SUITLAND – U.S. residents with roots in indigenous Latin American tribes don’t know which race and ethnicity to identify with in census surveys, said Delegate Ana Sol Gutierrez, D-Montgomery, during a meeting of the U.S. Census Bureau’s Hispanic Advisory Committee Thursday.
Gutierrez is one of nine members of the committee, which combined with other minority advisory committees to release recommendations about census questionnaire content to the Census Bureau.
Gutierrez repeatedly addressed the issue of Latin American natives during the meeting, leading the committee to recommend that the Census Bureau educate that population on how to fill out survey race and origin questions.
That might be effective, Gutierrez said, if the bureau knew what to tell them. The Office of Management and Budget, which oversees federal race and ethnicity data, has recommended that they be classified as American Indian, but tribes in the United States have protested that classification.
To be classified as Native American, your tribe has to be enrolled,” Gutierrez said. “Well, for them, being enrolled is a foreign concept. No one’s enrolled in Oaxaca.”
Roberto Ramirez, the Census Bureau official in charge of ethnicity and ancestry statistics, didn’t have an answer either.
“It’s a sensitive issue,” he said. “No one knows.”
Committee members had differing stances on the issue as well.
“It’s not feasible that we identify every little ethnicity,” said Mr. D.V. “Sonny” Flores of Houston. “In the end, people need to learn to make choices.”
In response to Gutierrez’s question about a hypothetical native from Mexico, committee Vice Chairman Jacinto Pablo Juarez of Laredo, Texas, said, “I’m trying to figure out how people cannot identify themselves with a race . . . They’re Mexicans first, Indians second. Even (former Mexican president) Benito Juarez identified himself as a Mexican, even though he was an Indian.”
The confusion over whether Aztecs and Mayans should identify themselves as Native Americans often leads them to forgo the race and origin question altogether, resulting in an undercount of that population, Gutierrez said.
That’s a problem for leaders like Gutierrez, she said later in an interview.
“To what extent do we get that information elsewhere?” she said. “It’s only when you know the characteristics of a growing community that you can understand their needs.”
Gutierrez proposed another recommendation that went through, asking the Census Bureau to ensure its English-language questions translate accurately into other languages.

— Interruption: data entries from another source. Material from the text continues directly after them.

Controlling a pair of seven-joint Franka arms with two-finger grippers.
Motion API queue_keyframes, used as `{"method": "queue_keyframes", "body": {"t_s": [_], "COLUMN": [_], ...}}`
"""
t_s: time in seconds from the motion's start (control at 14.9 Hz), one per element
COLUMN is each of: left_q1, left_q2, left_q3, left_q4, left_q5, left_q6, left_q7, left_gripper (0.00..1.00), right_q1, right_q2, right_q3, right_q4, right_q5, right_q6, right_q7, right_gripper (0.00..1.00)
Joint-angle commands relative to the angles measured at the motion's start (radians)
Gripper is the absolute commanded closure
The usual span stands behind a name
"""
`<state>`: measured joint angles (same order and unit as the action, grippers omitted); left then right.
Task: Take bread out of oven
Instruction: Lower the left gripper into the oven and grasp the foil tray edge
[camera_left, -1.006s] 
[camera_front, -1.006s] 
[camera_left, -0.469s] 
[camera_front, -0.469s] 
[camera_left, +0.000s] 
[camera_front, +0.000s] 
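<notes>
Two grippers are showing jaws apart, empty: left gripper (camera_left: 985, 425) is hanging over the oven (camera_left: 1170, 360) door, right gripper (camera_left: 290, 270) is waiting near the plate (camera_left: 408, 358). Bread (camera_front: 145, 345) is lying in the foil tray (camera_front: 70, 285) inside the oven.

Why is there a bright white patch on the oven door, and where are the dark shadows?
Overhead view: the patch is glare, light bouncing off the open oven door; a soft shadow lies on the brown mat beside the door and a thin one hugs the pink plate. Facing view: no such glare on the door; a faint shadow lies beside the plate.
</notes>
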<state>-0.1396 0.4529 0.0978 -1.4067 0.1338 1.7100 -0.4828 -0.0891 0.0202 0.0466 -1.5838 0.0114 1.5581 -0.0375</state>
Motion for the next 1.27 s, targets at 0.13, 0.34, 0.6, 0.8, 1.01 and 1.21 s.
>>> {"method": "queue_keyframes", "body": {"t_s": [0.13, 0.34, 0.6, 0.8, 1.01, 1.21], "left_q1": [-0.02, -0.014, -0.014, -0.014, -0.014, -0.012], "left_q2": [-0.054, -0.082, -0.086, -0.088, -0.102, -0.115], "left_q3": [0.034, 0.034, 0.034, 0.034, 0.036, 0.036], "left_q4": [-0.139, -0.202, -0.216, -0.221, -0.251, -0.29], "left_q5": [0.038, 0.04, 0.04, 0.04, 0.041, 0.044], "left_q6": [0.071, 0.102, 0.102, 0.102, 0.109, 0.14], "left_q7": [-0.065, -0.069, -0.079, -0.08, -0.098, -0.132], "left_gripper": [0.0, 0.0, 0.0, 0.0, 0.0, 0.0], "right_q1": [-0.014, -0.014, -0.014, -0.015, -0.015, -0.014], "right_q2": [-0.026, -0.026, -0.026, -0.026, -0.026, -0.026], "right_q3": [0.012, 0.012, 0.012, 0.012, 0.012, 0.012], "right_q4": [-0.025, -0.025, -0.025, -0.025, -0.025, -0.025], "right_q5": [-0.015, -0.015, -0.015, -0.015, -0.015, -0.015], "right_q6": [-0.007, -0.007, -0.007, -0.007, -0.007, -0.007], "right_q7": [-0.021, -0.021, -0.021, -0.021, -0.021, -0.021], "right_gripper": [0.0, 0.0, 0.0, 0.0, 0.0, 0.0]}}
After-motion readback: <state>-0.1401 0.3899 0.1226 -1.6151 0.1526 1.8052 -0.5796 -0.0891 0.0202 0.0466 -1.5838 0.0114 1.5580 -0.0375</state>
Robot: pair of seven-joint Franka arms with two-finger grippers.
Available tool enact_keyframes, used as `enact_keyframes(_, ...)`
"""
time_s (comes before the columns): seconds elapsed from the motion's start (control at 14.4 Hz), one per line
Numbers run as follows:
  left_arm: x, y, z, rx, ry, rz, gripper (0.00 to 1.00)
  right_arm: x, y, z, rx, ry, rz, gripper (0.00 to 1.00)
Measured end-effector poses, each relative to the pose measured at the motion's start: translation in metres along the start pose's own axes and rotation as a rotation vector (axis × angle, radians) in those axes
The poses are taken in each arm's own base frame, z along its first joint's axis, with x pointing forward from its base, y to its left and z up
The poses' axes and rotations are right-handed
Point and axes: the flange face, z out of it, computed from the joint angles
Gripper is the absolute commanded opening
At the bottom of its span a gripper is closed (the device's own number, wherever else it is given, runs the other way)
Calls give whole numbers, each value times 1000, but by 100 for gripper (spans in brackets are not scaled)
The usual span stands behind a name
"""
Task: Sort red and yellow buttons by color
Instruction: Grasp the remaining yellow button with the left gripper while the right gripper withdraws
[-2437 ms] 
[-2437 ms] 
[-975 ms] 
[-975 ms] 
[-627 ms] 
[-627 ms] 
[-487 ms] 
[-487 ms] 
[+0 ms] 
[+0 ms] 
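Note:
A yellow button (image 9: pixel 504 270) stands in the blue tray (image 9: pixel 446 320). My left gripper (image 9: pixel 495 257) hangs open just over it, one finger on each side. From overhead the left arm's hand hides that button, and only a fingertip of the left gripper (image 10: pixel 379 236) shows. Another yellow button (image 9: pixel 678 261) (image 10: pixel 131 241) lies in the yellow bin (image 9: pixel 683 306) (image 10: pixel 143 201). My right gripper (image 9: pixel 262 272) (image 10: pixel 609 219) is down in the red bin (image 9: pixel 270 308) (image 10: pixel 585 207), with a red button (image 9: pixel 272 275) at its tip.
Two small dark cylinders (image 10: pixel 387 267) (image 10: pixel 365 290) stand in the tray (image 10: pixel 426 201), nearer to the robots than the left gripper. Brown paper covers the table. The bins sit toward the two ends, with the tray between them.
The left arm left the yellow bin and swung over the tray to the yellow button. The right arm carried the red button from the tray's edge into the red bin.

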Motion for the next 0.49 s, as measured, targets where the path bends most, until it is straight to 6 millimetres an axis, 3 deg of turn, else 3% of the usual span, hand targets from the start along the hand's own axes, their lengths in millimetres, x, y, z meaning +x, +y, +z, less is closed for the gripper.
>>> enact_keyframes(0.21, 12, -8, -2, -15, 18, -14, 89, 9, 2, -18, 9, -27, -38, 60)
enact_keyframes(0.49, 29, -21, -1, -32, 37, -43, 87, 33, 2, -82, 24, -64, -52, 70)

As for the issue of Latin American natives, Gutierrez said she would like the Office of Management and Budget to approve a new category for them. Until then, the committee can only continue debating, she said.
“We’re caught in this Catch-22,” she said. “We keep going round in circles on this thing.”
The main recommendation the committee made was the endorsement of an alternative, tested in 2005, to the race and ethnicity questions. The new series of questions for the Hispanic origin responses would be formatted more simply and a statement was added saying: “For this census, Hispanic origins are not races.”